Sanırım eleştirmek için çok fazla vakit harcadığınızdan yazılanları net olarak okuma ve anlamaya fırsatınız olmuyor.
Doğru diyorsunuz bu durumu en iyi meslektaşlarım anlayacağı için onlara sormuştum.
Allah (c.c.) rahmeti, selamı ve bereketi üzerinize olsun.
- İnsanların hassasiyet gösterdikleri konularda ÖNYARGILI olması doğal bir süreçtir. turgutkuzan bu durumdan muaf değildir. (ÖNYARGILI ifadelerimin farkına varıp, uyardığınız için teşekkür ederim.)
- turgutkuzan DÜŞÜNCELERİNDEKİ eksikliklerin, hataların kolay kolay farkına varamaz. DÜŞÜNCELERİNİ forumda paylaşarak forumdaşlarının DÜŞÜNCELERİNİ eleştirmesi beklentisindedir. Bu sayede eksikliklerinin ve hatalarının farkına varabilecektir. Tüm forumdaşlarının da forumdaki paylaşım sebebinin aynı olduğuna İNANIR.

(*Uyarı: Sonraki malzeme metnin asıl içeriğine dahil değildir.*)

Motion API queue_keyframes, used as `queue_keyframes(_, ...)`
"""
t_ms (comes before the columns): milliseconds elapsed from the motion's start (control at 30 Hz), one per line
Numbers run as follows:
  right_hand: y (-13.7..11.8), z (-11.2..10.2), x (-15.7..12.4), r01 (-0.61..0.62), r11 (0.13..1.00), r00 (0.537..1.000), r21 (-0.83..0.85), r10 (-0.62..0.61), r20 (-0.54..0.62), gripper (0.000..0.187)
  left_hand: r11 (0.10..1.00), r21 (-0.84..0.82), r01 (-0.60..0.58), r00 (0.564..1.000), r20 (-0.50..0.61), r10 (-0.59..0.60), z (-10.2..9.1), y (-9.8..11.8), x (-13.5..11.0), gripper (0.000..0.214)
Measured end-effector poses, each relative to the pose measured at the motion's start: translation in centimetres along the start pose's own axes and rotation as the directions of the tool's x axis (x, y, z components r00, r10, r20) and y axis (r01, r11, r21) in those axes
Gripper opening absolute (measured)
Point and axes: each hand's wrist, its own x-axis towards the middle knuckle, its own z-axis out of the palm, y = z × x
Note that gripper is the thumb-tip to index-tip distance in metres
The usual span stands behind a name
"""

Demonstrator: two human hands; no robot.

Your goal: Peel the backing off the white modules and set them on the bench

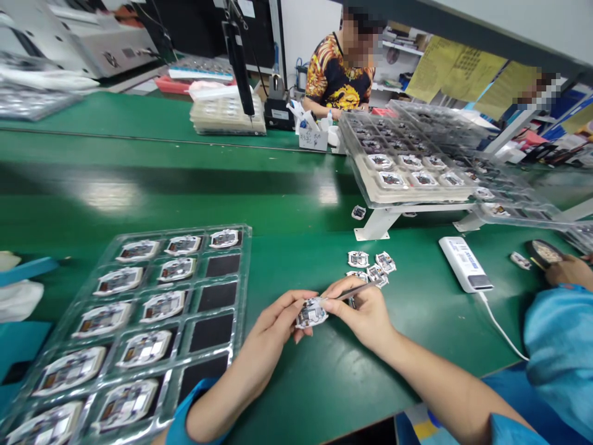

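Note:
Between thumb and fingers, my left hand (274, 321) grips a small white watch-like electronic module (311, 314) with its circuit side up. Thin metal tweezers (356, 290) are held in my right hand (365, 315), whose fingertips meet the module's upper right edge. Just beyond my right hand lie several similar modules (384, 262) on the green bench. To the left of my left hand is a clear plastic tray (248, 272). Its left and middle columns carry modules, and one sits at the top of the right column above dark bare pockets.
A stack of filled trays (365, 179) rests on a white stand (377, 224) at right. Nearby is a white device (466, 266) with a cable. A co-worker's blue sleeve (560, 346) is at far right; another person (340, 80) sits opposite. An electric screwdriver (238, 68) hangs at the back.

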Motion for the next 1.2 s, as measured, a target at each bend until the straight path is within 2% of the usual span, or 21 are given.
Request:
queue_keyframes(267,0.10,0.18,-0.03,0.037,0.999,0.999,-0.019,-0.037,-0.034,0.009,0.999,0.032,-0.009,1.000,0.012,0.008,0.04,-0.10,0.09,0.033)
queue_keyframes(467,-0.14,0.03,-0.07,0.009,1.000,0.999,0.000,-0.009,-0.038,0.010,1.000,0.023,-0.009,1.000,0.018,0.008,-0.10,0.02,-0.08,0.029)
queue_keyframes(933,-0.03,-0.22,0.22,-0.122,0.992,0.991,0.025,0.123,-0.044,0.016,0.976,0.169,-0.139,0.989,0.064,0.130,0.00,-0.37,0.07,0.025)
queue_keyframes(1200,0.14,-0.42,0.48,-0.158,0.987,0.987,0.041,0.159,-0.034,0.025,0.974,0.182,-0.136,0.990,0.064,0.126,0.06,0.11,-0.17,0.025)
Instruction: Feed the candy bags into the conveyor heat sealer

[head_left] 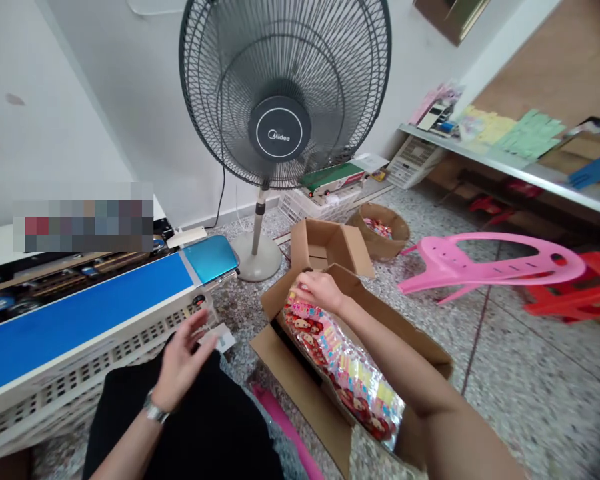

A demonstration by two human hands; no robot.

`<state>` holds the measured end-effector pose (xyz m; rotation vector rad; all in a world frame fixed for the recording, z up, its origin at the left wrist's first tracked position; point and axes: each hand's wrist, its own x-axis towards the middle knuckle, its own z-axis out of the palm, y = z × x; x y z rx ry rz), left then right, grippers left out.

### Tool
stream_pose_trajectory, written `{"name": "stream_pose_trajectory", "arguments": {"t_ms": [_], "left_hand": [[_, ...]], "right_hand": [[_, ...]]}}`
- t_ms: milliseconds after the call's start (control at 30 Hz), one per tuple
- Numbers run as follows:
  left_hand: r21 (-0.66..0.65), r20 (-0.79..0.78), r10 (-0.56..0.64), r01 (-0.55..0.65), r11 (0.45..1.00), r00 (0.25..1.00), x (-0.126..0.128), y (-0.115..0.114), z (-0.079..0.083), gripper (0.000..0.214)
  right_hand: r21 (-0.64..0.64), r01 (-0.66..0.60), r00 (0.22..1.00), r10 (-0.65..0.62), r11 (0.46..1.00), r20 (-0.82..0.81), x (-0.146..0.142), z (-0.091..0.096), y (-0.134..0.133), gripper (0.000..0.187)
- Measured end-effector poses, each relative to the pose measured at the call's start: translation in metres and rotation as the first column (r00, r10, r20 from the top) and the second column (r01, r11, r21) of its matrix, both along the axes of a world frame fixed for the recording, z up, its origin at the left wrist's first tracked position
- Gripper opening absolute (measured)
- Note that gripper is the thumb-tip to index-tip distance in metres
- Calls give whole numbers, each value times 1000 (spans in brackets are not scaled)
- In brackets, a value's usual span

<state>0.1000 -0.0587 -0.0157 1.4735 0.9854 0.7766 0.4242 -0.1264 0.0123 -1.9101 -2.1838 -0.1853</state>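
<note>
"What stands round the carton [305,397]?"

"Beyond it, the fan [280,127], dark grey, the top of its cage cut off. Left of the carton runs the blue belt [90,320], its left end out of the picture. To the carton's right is the pink chair [445,257]."

"And the carton itself?"

"Brown, open, with its flaps spread. Most of its floor is out of sight."

"How does the strip [340,360] look?"

"It's inside the carton: long, shiny, in crinkled clear film with bright glare. Pink, yellow and some blue show, and red figures repeat along it."

"Is any of it hidden?"

"The end at the carton's far left corner goes under fingers. The right forearm crosses the carton close beside the strip, so I can't tell whether that edge runs on beneath. The printing is too blurred to read."

"Which way does it point?"

"Its long axis follows the carton's length, from the far left corner to the near right end."

"And the hands?"

"At the carton's far left corner, the right hand [320,291] has its fingers curled tight over the strip's end. Left of the carton, the left hand [180,363] is raised, thumb and fingers well parted. A silver watch [155,408] circles that wrist."
</note>
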Motion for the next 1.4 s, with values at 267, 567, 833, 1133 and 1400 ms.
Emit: {"name": "stream_pose_trajectory", "arguments": {"t_ms": [267, 567, 833, 1133, 1400], "left_hand": [[-299, 462, -326, 491, 818, 825, 50, -8, 20, 53], [-520, 542, 325, 6, 854, 775, -15, -4, -2, 33], [-430, 548, 392, -154, 890, 739, -63, 28, 10, 43], [-448, 521, 533, -318, 835, 666, -80, 44, 0, 42], [-148, 334, 515, -496, 856, 790, -104, 57, 10, 34]], "right_hand": [[-76, -369, 911, 345, 926, -224, -117, 49, 67, 20], [71, -244, 731, 231, 967, -642, -181, 44, 103, 40], [-167, -297, 456, -14, 940, -890, -229, -11, 99, 16], [-116, -323, 229, -41, 939, -972, -253, -19, 128, 17], [-137, -461, 265, -12, 877, -964, -256, -19, 137, 16]]}}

- turgutkuzan'ın mesajlarını takip edenler bilirler ki, cevap mahiyetinde yazdığı tüm mesajları ÇOK DİKKATLİ olarak okumaktadır. Yazılanları kelime kelime irdelemesi bu dikkatinin göstergesidir. Bununla birlikte bazı durumlarda yazılanı anlamamış, yanlış anlamış gibi mesajlar yazar. Toplumda yaygın olan bazı hatalar olduğuna İNANIR. Bu hataların FARKINA varılabilmesi için "kızım sana söylüyorum, gelinim sen anla" mesajını içeren ifadeler kullanır.
- turgutkuzan mesajlarında en geniş kapsamlı olduğunu düşündüğü "forumdaşlarım" hitabını kullanmayı TERCİH EDER. Sadece öğretmenlere hitap etmesi gerektiği durumlarda "öğretmen forumdaşlarım" hitabını kullanmayı TERCİH EDER. Dar kapsamlı hitapların AYRIMCILIĞI çağrıştırdığına, hitap dışında kalanların DIŞLANMIŞ hissetmesine sebep olduğuna İNANIR.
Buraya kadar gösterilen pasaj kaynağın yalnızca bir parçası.